All of the plaintiffs are members of the Texas Bar and Nightclub Alliance. This is the second lawsuit filed against Abbott this week after more than 30 Texas bars filed a lawsuit in Travis County over his recent shutdown order on Monday.
In addition to the damages, the lawsuit asks the court to stop Abbott from enforcing his executive order which closes bars and to prevent him from issuing similar orders in the future without proper notice. The suit said Abbott should give businesses more than 24 hours notice before shutting them down, “unless in the case of imminent threat of harm.” The lawsuit also asks that future shutdown orders have a clear end date and lay out conditions that would have to be met for the order be extended.
The lawsuit noted that the Texas Alcoholic Beverage Commission recently posted a notice on its website saying it observed a “high level of compliance” by permit holders. The lawsuit claims that Abbott is abusing his emergency powers “without proper legal notice.”
“With the erratic legal situation fueled (if not created) by the Governor and given that Plaintiffs have largely complied with the spirit & letter of the Governor’s voluntary guidelines, it came as an unfortunate surprise,” the lawsuit states.
The bar owners say in the suit that Abbott’s order violates their constitutional rights for due process, equal protection, and their patrons right to assembly, and “may very well leave long-term scarring on the republican form of government if left unchecked.”
“It wasn’t like he even reduced the bars and nightclubs to 25% — we’re closed to 100%,” said Michael Klein, one of the plaintiffs and Texas Bar and Nightclub Alliance president, drawing a distinction between bars and other businesses which are allowed to operate at limited occupancies. “You better have some pretty good scientific evidence if you’re going to take one group of alcoholic beverage licenses over another, or one group of businesses.”

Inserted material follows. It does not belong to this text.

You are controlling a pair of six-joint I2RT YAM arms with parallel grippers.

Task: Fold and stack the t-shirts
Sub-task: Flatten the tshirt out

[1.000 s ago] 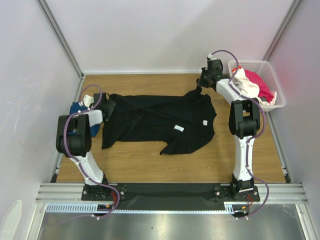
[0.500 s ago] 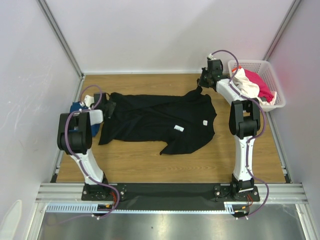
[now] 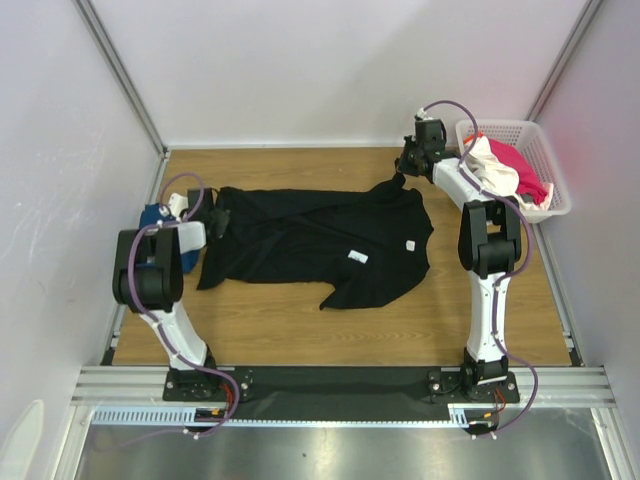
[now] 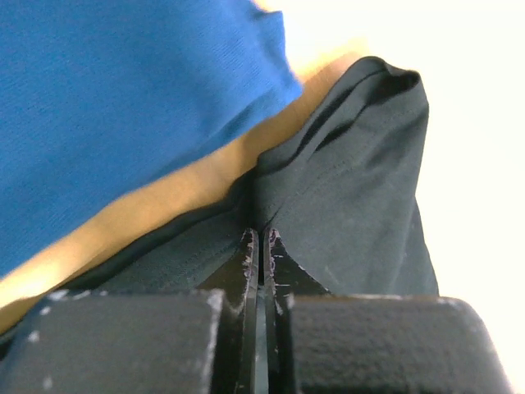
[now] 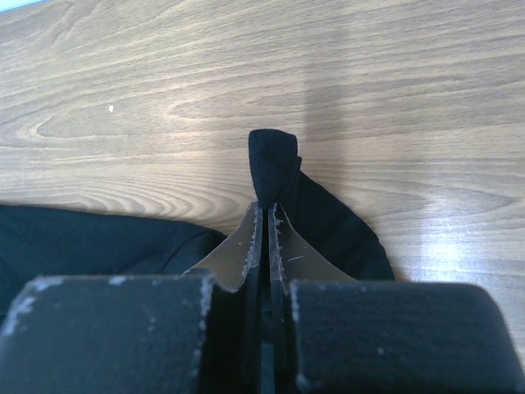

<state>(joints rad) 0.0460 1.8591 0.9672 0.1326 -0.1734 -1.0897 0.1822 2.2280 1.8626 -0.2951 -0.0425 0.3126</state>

See here and here for the background. The Woodfill lawsuit was filed in state court and this one is in federal court, and someone who is much better versed in legal matters than I am will need to explain the reasons for that. I actually think these guys have some reasonable claims – sufficient notice, a deadline and criteria for the order, etc – though whether those claims are justiciable in federal court is a question I can’t answer. I figure both sets of plaintiffs are going to ask for an order suspending this action on Abbott’s part, and if so we’ll get some kind of rulings quickly. I have no idea what to expect, but can’t wait to see what happens.